Congress’ amendments to the Jan. 1 National Defense Authorization Act “cleared up any ambiguity” that all U.S. laws governing offshore energy apply equally to the new wind sector, a top maritime lawyer says.
“Prior to that, it wasn’t so clear…All those laws are crystal-clear now,” Charlie Papavizas, chair of maritime practice in the international law firm Winston & Strawn, told a national online audience during the Business Network for Offshore Wind’s Ports and Vessels online conference Tuesday.

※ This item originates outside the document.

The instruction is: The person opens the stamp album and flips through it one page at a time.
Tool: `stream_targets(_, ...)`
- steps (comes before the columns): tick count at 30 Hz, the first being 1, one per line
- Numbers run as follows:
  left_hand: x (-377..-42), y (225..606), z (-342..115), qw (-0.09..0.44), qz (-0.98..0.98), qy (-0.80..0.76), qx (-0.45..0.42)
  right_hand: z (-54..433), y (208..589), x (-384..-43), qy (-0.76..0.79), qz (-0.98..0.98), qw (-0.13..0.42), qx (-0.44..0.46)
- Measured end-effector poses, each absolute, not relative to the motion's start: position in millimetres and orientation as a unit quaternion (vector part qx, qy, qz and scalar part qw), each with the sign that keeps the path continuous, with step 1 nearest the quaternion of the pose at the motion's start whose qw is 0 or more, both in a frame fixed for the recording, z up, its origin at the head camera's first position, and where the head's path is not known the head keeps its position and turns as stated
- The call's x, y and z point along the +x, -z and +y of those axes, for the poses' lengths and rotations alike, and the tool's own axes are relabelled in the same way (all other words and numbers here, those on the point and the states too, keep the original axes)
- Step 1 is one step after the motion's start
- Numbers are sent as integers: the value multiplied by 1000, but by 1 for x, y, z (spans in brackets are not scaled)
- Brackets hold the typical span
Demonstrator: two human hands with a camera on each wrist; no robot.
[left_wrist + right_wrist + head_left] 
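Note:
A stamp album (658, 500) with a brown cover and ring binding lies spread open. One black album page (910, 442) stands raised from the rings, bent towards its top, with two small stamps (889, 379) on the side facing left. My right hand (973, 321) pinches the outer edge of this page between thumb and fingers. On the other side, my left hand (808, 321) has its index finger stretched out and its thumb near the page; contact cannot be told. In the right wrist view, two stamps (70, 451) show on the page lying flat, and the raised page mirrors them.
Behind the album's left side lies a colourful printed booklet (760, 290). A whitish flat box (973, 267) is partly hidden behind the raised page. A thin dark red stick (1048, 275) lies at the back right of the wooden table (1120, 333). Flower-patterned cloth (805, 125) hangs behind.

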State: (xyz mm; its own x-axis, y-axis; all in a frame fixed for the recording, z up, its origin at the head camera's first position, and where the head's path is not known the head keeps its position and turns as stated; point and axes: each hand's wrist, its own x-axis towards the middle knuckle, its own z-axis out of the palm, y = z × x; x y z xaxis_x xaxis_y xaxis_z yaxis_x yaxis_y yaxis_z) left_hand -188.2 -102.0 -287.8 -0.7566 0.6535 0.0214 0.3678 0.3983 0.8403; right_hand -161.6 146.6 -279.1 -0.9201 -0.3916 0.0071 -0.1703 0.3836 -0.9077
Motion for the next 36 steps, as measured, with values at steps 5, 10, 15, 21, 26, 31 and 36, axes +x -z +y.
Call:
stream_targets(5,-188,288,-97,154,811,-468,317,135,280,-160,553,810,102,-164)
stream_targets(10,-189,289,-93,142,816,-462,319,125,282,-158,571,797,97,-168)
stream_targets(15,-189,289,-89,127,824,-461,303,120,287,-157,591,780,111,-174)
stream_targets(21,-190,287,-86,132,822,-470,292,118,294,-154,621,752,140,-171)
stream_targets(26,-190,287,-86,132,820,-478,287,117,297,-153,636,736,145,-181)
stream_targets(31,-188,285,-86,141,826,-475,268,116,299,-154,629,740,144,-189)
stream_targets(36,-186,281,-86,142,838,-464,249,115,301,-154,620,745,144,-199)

After months of lobbying by U.S. offshore operators and wind industry advocates, Congress added provisions to the annual defense spending bill to specify the Merchant Marine Act of 1920, also known as the Jones Act, must apply to vessels and cargo involved in offshore wind development.
Lawmakers came to bipartisan agreement that the 1953 Outer Continental Shelf Lands Act, which has governed offshore oil and gas development, likewise applies to renewable energy.
The Jones Act requires that cargos moved between U.S. ports be carried by U.S.-flagged and crewed vessels. Questions of whether exemptions can be granted for using foreign vessels and crews – particularly wind turbine installation vessels, or WTIVs which have yet to be built in the U.S. – are an issue the nascent industry needs resolved.
That in turn could trigger a spate of new rulings from U.S. Customs and Border Protection, which reviews industry questions that arise under those laws.
Requests for rulings have languished, some for years, because of uncertainty within the agency, said Papavizas. “That logjam is now gone” and maritime businesses can anticipate many more rulings in coming months, Papavizas predicted.
Another major factor is still lurking in the federal court system, where long-running litigation over the Jones Act between oil companies and offshore operators is working its way through a Washington, D.C. court.
“That litigation is still pending” and could bear on how offshore wind development is regulated too, Papvizas cautioned. “At any moment we might get a ruling.”
President Biden will prove himself a strong supporter of the Jones Act and developing U.S. maritime jobs from offshore wind, Papavizas told Liz Burdock, president and CEO of the Business Network for Offshore Wind.
“He’s a strong supporter” of the Merchant Marine Act, said Papvizas. “I would not expect that being amended or repealed…He’s very tight with maritime labor.”
How the Biden administration approaches permitting for offshore wind construction will be a key pivot point for when developers and shipbuilders commit to building new U.S. flag vessels.
With costs for building a U.S. flag WTIV estimated at $500 million, investors are hesitant without having that book of business lined up” for future offshore construction, said Matthew Rosenberg, a senior analyst with the Government Accountability Office and an author of an agency report issued in December on vessel needs for the wind industry.
The keel has been laid for the first Jones Act-compliant WTIV, which will be used to build Dominion Energy’s planned 2.6-gigawatt projects off Virginia.
But uncertainty was brought in again when the outgoing Trump administration’s Department of Interior leadership abruptly announced the Vineyard Wind developers would need to restart the permit process with the Bureau of Offshore Energy Management for their 800-megawatt plan off southern New England.
“A lot of the industry was waiting to see if BOEM would approve Vineyard Wind,” said Rosenberg.